I have an intuition that those are pieces of the puzzle, along with (certain aspects or interpretations of) NVC tech, circling tech, introspection tech, etc. But I’m not sure how to hit the right balance in general.

I do feel very confident that “steelmanning” and “charity” aren’t the right tech for achieving this goal. (Because “charity” is a bad meme, and “steelmanning” is a lot more niche than that.)

Things other people have said

Ozy Brennan wrote Against Steelmanning in 2016, and Eliezer Yudkowsky commented:

Be it clear: Steelmanning is not a tool of understanding and communication. The communication tool is the Ideological Turing Test. “Steelmanning” is what you do to avoid the equivalent of dismissing AGI after reading a media argument. It usually indicates that you think you’re talking to somebody as hapless as the media.

The exception to this rule is when you communicate, “Well, on my assumptions, the plausible thing that sounds most like this is...” which is a cooperative way of communicating to the person what your own assumptions are and what you think are the strong and weak points of what you think might be the argument.
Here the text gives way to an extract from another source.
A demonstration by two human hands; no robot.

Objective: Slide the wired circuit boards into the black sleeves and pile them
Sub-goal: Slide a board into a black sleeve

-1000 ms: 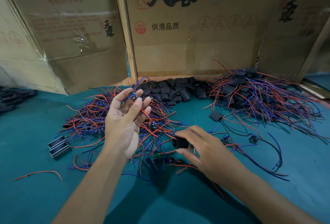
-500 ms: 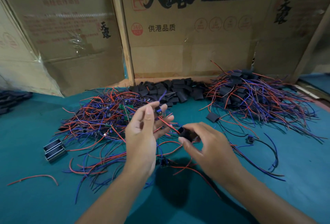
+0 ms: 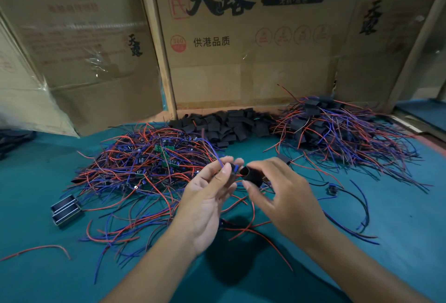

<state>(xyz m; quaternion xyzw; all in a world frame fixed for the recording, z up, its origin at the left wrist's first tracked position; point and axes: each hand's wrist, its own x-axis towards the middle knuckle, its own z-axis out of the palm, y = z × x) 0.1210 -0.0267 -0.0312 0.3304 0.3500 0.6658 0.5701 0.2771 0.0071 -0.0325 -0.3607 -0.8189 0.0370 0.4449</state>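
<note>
My left hand (image 3: 207,196) pinches a small wired circuit board (image 3: 233,167) between thumb and fingers, its red and blue wires trailing away. My right hand (image 3: 282,189) holds a black sleeve (image 3: 252,176) with its open mouth turned toward the board, a finger's width from it. A heap of unsleeved wired boards (image 3: 149,165) lies to the left on the teal table (image 3: 398,242). Empty black sleeves (image 3: 224,126) are heaped at the back centre. Sleeved boards with wires form a pile (image 3: 337,128) at the back right.
Cardboard boxes (image 3: 241,49) wall off the back of the table. Two small metal-edged blocks (image 3: 66,209) sit at the left. A loose red wire (image 3: 38,249) lies near the front left. A stray board with dark wires (image 3: 333,189) lies right of my hands.
My left hand has come down and rightward with the board. My right hand lifted the sleeve off the table and brought it up, so board and sleeve mouth now nearly meet.
</note>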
Mostly, you should be trying to pass the Ideological Turing Test if speaking to someone you respect, and offering “My steelman might be...?” only to communicate your own premises and assumptions. Or maybe, if you actually believe the steelman, say, “I disagree with your reason for thinking X, but I’ll grant you X because I believe this other argument Y. Is that good enough to move on?” Be ready to accept “No, the exact argument for X is important to my later conclusions” as an answer.
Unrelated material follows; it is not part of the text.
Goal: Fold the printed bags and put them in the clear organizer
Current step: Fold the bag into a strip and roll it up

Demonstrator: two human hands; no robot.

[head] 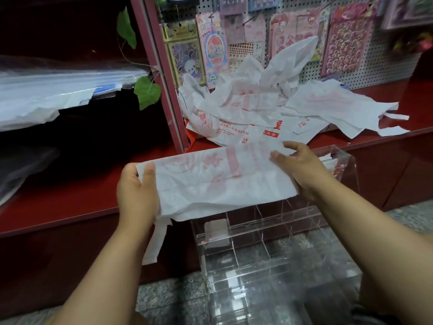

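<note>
Head view caught the folding step: the left hand (pixel 137 191) pinched the printed bag (pixel 218 181) at its left end, the right hand (pixel 302 167) supported its right end with fingers spread, above the clear organizer (pixel 269 249). Next, probably another fold before a compartment.

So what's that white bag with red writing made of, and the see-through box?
The white bag with red print looks like thin, matte plastic film: it crinkles and lets light through. The clear organizer box with dividers seems rigid, glossy acrylic, with sharp, shiny edges.
</note>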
“Let me try to imagine a smarter version of this stupid position” is when you’ve been exposed to the Deepak Chopra version of quantum mechanics, and you don’t know if it’s the real version, or what a smart person might really think is the issue. It’s what you do when you don’t want to be that easily manipulated sucker who can be pushed into believing X by a flawed argument for not-X that you can congratulate yourself for being skeptically smarter than. It’s not what you do in a respectful conversation.

In 2017, Holden Karnofsky wrote:

I try to avoid straw-manning, steel-manning, and nitpicking. I strive for an accurate understanding of the most important premises behind someone’s most important decisions, and address those. (As a side note, I find it very unsatisfying to engage with “steel-man” versions of my arguments, which rarely resemble my actual views.)

And Eliezer wrote, in a private Facebook thread:

Reminder: Eliezer and Holden are both on record as saying that “steelmanning” people is bad and you should stop doing it.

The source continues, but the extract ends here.